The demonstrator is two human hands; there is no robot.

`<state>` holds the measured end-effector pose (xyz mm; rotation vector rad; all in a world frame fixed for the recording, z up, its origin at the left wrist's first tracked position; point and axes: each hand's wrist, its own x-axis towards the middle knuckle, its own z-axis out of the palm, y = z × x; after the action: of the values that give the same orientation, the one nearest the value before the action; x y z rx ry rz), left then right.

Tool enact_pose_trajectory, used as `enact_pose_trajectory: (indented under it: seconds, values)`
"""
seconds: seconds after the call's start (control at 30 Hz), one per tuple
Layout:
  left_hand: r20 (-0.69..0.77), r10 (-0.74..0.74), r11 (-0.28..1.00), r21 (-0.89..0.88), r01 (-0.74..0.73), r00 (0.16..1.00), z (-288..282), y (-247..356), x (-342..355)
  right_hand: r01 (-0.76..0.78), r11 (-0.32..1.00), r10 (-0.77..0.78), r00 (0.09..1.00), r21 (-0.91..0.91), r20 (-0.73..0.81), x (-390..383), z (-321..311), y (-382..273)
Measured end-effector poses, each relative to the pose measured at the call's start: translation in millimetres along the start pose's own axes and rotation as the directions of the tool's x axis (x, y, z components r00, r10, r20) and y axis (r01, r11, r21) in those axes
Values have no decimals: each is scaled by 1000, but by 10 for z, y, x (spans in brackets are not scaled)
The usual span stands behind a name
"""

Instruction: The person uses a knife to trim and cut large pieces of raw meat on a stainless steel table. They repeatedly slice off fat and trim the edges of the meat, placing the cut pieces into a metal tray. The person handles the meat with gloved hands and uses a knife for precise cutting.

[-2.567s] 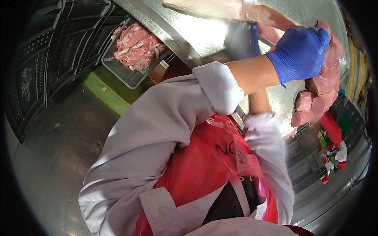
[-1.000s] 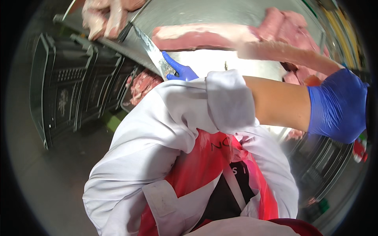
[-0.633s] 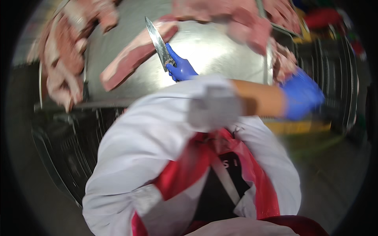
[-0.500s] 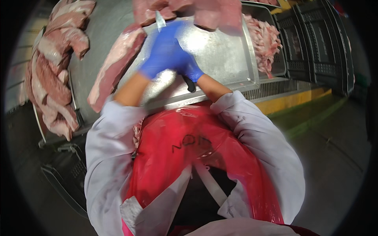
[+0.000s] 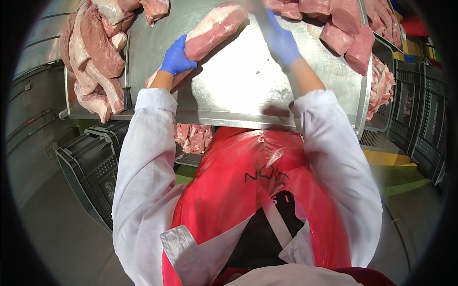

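A long pale-pink strip of meat, like a pork loin [image 5: 214,29], lies slantwise on the metal tray table [image 5: 229,90]. My left hand [image 5: 177,57], in a blue glove, is closed round its nearer part, with the near end showing below the wrist. To the right of the loin my gloved right hand [image 5: 282,42] is smeared by motion. A blurred grey knife [image 5: 258,10] juts from it toward the loin's far end, and its handle is hidden in the fist.
Large untrimmed meat pieces [image 5: 98,47] are piled at the left. Cut pink chunks [image 5: 346,28] lie at the far right, beside a bin of pale trimmings [image 5: 380,88]. Dark crates [image 5: 415,114] stand at the right, another crate [image 5: 90,167] at lower left. More trimmings [image 5: 193,137] sit below the table edge.
My hands, together before, have come apart: the left has gone onto the loin, the right away to the right with the knife. The view has shifted, and the loin sits farther right in it.
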<state>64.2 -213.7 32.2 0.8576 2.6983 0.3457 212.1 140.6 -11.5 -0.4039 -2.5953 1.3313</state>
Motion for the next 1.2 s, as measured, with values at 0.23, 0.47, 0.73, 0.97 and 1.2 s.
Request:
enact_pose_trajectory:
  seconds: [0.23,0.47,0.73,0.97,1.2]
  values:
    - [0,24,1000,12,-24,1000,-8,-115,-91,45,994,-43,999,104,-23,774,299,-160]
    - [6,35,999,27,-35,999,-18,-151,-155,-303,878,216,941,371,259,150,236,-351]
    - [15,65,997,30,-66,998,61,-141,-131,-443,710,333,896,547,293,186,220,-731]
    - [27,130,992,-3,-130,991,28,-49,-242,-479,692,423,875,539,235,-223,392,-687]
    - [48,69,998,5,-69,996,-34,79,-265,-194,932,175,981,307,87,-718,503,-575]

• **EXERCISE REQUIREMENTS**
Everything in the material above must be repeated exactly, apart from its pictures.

• **EXPECTED ANSWER**
The demonstrator is two human hands; there is no robot.

`<state>` holds the measured end-effector pose (xyz mm; rotation vector rad; all in a world frame fixed for the recording, z up, its origin at the left wrist's first tracked position; point and axes: each hand's wrist, its own x-axis towards the middle knuckle, its own z-axis out of the palm, y = z × x; after the action: of the values that give the same orientation, the one nearest the value before the action; x y z rx ry rz), left then right.

Tool enact_pose_trajectory, used as `enact_pose_trajectory: (indented under it: seconds, values)`
"""
seconds: seconds after the call's start (control at 30 Hz), one per tuple
Layout:
  left_hand: r20 (-0.69..0.77), r10 (-0.74..0.74), r11 (-0.28..1.00), r21 (-0.89..0.88), r01 (-0.74..0.73), r00 (0.16..1.00), z (-288..282), y (-247..356), x (-342..355)
  right_hand: r01 (-0.76..0.78), r11 (-0.32..1.00), r10 (-0.77..0.78), r00 (0.09..1.00), r21 (-0.91..0.91), r20 (-0.73..0.81), x (-390..383), z (-321..311), y (-382..273)
Measured end-effector poses, each relative to the pose measured at the call's start: translation in millimetres along the start pose's own axes and rotation as the directions of the tool's x axis (x, y, z components r00, r10, r20) and y axis (r01, r11, r21) in those axes
Values have no decimals: each is scaled by 1000, but by 10 for z, y, x (spans in brackets are not scaled)
The usual span stands behind a name
"""

Instruction: The person uses a knife to trim and cut large pieces of raw meat on a stainless steel table. They repeatedly slice off fat and trim the edges of the meat, placing the cut pieces into a metal tray. The person handles the meat with gloved hands and uses a knife for precise cutting.

[-2.567s] 
[-1.000s] 
[-0.633s] 
[-0.500s] 
[+0.000s] 

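A long pale-pink strip of meat, like a pork loin [image 5: 214,29], lies slantwise on the metal tray table [image 5: 229,90]. My left hand [image 5: 177,57], in a blue glove, is closed round its nearer part, with the near end showing below the wrist. To the right of the loin my gloved right hand [image 5: 282,42] is smeared by motion. A blurred grey knife [image 5: 258,10] juts from it toward the loin's far end, and its handle is hidden in the fist.
Large untrimmed meat pieces [image 5: 98,47] are piled at the left. Cut pink chunks [image 5: 346,28] lie at the far right, beside a bin of pale trimmings [image 5: 380,88]. Dark crates [image 5: 415,114] stand at the right, another crate [image 5: 90,167] at lower left. More trimmings [image 5: 193,137] sit below the table edge.
My hands, together before, have come apart: the left has gone onto the loin, the right away to the right with the knife. The view has shifted, and the loin sits farther right in it.
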<state>64.2 -213.7 32.2 0.8576 2.6983 0.3457 212.1 140.6 -11.5 -0.4039 -2.5953 1.3313</state>
Motion for the next 1.2 s, as measured, with values at 0.23, 0.47, 0.73, 0.97 and 1.2 s.
Request:
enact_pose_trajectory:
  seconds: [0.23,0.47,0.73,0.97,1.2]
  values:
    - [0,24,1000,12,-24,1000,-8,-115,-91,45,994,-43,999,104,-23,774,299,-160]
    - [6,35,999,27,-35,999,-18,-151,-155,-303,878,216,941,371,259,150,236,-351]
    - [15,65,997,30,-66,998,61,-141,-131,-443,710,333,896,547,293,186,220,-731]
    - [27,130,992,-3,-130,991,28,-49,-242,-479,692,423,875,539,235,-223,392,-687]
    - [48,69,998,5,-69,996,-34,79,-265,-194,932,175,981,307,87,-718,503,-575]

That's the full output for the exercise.